[TASK DIRECTIONS]
Return every line from the listing where the word "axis" occurs.

----

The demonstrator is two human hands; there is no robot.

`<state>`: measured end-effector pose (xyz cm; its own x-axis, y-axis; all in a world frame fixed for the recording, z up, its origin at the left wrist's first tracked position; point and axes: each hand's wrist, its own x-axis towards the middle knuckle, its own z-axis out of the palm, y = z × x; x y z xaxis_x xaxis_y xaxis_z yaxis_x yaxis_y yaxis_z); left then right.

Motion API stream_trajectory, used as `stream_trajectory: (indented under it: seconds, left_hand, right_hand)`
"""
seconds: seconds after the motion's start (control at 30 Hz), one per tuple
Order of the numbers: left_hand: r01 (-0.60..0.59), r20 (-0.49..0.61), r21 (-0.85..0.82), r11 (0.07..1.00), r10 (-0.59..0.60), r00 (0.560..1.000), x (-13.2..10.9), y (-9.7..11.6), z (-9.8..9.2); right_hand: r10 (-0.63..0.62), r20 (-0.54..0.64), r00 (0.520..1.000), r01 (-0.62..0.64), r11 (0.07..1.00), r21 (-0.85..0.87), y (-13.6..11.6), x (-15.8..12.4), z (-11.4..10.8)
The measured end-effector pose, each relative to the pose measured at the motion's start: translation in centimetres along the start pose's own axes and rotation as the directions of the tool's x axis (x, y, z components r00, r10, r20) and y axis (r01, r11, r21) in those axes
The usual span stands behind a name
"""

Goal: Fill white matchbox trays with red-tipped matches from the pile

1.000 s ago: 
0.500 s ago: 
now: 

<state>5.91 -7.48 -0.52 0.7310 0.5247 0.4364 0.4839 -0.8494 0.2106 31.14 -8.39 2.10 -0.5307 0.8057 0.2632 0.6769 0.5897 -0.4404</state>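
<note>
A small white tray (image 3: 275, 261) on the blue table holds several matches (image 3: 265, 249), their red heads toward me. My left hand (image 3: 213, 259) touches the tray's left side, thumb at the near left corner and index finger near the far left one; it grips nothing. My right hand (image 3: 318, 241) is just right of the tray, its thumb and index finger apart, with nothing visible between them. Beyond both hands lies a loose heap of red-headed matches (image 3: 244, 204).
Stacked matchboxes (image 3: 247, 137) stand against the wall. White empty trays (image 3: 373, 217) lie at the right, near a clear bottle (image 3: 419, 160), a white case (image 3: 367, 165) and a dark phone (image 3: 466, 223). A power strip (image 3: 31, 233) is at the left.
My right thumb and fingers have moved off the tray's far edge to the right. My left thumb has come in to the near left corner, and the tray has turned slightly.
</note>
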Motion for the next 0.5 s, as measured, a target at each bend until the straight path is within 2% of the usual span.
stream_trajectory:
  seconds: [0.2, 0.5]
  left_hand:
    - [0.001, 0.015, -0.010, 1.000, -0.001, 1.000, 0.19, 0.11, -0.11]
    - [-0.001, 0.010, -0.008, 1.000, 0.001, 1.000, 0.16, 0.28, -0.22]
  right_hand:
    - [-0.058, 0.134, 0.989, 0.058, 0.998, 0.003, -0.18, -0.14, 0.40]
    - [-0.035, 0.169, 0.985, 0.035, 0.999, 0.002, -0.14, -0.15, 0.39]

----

[EXERCISE SOLUTION]
`<state>`: measured end-effector pose (xyz cm; its own x-axis, y-axis; all in a world frame fixed for the recording, z up, its origin at the left wrist's first tracked position; point and axes: each hand's wrist, its own x-axis towards the middle knuckle, its own z-axis out of the palm, y = z × x; x y z xaxis_x xaxis_y xaxis_z yaxis_x yaxis_y yaxis_z); left then right.
The measured end-effector pose, each relative to the pose measured at the motion's start: translation in centimetres along the start pose's own axes and rotation as the directions of the tool's x axis (x, y, z components r00, r10, r20) and y axis (r01, r11, r21) in those axes

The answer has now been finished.